▶ [WHAT NEEDS TO BE DONE]
Starting at the first line of the listing below, repeat each line exactly until you have repeated the one containing "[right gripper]"; skip the pictures.

============

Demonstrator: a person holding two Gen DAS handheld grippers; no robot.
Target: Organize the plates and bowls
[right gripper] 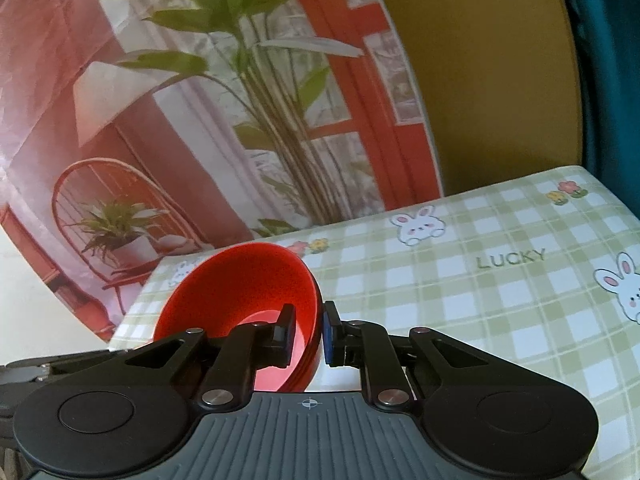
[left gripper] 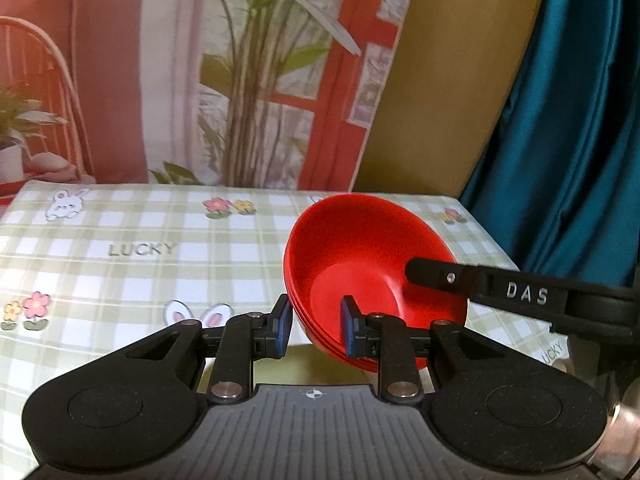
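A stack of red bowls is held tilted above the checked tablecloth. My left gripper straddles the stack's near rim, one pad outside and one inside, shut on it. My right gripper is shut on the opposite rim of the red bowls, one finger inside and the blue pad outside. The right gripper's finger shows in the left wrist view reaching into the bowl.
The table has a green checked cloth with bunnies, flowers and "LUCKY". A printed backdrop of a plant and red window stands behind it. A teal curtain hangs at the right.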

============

▶ [TASK RESULT]
Demonstrator: a person holding two Gen DAS handheld grippers; no robot.
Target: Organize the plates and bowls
[right gripper] 

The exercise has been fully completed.